----- INFORMATION SHOWN

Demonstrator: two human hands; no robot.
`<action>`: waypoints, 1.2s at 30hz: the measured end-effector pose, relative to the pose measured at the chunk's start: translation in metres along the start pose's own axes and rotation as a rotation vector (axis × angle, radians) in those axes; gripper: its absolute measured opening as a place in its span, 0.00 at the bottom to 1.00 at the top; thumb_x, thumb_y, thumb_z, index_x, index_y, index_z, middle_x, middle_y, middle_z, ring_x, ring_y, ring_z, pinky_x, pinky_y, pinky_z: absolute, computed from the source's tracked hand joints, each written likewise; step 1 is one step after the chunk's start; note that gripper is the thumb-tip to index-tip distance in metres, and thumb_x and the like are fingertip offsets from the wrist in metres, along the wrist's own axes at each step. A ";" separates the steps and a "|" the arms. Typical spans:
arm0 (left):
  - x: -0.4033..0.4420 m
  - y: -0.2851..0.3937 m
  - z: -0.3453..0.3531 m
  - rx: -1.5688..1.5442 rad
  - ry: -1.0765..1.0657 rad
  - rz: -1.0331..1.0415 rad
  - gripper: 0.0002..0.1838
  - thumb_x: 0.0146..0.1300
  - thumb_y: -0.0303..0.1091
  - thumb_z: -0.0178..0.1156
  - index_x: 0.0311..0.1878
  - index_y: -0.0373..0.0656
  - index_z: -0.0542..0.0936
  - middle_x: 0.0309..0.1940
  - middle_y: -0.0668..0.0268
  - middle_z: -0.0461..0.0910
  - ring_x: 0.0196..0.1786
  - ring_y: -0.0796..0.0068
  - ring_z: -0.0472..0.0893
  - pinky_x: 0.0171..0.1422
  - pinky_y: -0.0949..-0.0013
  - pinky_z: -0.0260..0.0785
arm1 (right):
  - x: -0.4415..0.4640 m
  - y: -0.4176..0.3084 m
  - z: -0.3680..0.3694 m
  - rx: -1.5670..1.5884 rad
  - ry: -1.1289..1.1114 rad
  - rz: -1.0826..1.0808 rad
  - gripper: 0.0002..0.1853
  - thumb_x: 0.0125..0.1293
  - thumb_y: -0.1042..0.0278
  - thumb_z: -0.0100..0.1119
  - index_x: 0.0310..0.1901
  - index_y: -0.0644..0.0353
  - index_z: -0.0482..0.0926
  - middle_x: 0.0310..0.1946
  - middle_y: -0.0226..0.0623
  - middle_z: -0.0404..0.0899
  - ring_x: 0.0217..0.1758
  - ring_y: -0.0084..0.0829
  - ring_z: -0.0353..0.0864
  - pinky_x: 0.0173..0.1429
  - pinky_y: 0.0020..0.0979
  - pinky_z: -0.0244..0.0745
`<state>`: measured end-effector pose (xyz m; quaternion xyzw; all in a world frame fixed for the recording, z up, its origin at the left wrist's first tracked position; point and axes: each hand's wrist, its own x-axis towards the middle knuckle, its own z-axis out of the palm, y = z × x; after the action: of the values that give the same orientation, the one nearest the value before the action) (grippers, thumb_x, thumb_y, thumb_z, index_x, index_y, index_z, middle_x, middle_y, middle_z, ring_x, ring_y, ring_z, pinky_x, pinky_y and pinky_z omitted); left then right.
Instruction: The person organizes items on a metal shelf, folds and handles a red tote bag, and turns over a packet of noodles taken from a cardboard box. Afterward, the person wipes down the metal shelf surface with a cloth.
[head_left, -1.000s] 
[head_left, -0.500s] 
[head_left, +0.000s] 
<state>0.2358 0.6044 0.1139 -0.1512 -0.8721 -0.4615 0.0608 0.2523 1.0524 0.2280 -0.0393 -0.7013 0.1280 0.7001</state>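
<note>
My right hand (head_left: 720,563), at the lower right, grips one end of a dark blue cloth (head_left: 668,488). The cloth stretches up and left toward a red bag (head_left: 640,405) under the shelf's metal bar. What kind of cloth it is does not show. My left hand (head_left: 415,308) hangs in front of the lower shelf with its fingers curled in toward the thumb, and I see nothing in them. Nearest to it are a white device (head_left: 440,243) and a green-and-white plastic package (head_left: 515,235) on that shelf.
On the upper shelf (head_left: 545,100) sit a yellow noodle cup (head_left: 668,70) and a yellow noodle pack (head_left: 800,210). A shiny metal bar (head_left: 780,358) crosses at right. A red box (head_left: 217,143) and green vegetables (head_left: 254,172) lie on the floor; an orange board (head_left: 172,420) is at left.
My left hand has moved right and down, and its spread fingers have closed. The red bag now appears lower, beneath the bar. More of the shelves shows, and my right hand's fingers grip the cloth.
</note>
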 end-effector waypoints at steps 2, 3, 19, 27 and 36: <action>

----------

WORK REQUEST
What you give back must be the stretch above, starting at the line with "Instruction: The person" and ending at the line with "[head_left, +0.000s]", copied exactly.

REPLY
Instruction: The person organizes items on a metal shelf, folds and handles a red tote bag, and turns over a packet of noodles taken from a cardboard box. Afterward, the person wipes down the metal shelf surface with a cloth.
[head_left, -1.000s] 
[head_left, -0.500s] 
[head_left, +0.000s] 

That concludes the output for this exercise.